## PROBLEM TO WORK ON
From the entries below, please output exactly the lines starting at the one containing "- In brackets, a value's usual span" and ending at the one containing "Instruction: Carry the", both included.

## EXTRACTED ENTRIES

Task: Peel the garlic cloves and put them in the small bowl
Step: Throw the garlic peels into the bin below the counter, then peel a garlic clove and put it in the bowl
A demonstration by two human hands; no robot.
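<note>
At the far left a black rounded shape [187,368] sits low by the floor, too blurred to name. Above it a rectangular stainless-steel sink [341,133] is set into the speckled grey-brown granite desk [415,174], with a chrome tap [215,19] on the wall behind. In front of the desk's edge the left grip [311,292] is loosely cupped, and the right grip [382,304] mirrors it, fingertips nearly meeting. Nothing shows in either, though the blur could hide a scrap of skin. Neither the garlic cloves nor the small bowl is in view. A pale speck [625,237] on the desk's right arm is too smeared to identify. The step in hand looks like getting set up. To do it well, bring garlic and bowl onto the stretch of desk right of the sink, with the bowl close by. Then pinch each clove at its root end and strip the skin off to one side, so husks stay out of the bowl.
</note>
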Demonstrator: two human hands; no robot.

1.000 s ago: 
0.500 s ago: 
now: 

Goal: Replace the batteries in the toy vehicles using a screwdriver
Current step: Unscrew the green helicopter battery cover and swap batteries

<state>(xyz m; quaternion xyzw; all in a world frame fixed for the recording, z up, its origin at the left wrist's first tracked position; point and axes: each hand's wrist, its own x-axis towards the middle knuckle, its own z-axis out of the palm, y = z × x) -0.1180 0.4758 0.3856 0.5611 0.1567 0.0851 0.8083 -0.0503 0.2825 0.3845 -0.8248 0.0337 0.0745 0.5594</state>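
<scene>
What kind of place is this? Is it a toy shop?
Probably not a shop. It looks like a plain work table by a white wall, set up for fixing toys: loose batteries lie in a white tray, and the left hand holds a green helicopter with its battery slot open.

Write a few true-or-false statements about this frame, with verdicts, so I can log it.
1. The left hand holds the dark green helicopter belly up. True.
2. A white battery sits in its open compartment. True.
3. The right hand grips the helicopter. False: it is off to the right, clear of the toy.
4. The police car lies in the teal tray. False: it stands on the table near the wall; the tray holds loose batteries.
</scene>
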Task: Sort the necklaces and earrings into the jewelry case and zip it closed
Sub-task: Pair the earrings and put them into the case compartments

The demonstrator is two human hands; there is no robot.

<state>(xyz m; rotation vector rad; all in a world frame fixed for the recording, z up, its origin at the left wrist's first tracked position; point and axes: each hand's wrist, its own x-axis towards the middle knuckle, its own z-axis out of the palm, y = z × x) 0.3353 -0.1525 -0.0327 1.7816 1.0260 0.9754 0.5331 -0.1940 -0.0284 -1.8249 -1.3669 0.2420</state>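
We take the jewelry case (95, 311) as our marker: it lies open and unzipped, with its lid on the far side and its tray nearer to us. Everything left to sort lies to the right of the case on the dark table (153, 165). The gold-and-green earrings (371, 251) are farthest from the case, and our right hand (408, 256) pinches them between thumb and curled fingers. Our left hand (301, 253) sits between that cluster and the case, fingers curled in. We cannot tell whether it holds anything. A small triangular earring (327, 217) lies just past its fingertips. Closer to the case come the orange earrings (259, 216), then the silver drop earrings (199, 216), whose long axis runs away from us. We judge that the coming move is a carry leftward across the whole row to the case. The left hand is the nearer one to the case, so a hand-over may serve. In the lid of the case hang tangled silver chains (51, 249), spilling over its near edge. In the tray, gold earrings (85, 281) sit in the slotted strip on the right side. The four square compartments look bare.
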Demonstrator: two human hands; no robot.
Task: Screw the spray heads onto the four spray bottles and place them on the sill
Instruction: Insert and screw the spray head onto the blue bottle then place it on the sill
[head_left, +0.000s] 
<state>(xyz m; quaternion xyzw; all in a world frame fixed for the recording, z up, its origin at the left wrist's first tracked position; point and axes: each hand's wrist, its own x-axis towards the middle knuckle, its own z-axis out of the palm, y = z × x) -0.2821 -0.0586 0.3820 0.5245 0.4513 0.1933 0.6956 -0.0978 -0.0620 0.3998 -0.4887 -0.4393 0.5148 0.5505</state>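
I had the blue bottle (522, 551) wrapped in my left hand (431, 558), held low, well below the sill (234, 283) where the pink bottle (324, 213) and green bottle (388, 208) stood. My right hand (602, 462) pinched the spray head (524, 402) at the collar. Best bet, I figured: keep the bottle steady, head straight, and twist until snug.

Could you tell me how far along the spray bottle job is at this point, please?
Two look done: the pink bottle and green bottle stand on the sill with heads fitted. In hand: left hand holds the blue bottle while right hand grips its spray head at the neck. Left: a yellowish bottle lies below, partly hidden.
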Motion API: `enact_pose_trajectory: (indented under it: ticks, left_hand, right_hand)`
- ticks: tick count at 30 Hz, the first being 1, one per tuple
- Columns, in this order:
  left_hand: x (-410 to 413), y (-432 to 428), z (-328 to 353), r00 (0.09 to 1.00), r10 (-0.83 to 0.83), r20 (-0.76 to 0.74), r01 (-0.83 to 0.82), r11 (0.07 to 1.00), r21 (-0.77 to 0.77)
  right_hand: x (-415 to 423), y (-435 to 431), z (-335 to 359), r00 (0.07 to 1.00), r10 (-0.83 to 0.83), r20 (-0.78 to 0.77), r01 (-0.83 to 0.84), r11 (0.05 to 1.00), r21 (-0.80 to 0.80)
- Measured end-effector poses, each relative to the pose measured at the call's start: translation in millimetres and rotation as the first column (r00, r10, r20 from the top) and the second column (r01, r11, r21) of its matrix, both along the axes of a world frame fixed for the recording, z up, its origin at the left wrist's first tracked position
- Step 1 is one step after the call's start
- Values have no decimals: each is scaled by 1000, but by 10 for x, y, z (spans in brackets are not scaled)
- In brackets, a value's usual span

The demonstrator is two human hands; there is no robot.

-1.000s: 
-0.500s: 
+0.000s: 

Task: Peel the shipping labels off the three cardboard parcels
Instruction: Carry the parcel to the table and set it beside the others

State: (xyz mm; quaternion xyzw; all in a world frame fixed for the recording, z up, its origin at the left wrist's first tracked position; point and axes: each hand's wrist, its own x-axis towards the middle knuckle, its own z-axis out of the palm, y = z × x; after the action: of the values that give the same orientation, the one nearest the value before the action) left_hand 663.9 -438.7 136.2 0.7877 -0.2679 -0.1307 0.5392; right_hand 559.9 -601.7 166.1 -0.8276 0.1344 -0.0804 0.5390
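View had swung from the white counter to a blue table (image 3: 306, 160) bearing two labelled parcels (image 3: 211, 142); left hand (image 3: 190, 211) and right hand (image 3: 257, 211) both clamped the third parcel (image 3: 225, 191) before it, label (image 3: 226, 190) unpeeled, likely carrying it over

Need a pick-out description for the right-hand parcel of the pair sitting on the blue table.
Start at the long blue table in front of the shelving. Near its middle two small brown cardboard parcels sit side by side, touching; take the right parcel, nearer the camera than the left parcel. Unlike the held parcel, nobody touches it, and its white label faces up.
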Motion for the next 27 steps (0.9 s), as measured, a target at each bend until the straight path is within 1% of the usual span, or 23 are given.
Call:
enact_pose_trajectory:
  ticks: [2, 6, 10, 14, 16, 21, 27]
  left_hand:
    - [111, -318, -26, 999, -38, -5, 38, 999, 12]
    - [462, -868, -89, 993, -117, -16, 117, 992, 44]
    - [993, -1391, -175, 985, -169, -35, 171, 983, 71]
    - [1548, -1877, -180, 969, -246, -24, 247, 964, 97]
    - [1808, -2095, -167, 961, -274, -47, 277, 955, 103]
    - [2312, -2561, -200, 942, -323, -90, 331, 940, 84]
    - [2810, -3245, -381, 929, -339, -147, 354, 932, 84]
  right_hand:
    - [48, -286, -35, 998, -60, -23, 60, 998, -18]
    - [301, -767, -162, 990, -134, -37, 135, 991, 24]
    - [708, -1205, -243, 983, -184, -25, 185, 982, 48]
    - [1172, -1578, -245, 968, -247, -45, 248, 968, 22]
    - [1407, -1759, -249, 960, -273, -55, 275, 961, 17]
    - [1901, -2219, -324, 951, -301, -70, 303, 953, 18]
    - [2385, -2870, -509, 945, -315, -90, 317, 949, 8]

## SOLUTION FOR THIS PROBLEM
- In brackets, a value's usual span

The demonstrator is two human hands; there is no robot.

-1.000s: 
-0.500s: 
+0.000s: 

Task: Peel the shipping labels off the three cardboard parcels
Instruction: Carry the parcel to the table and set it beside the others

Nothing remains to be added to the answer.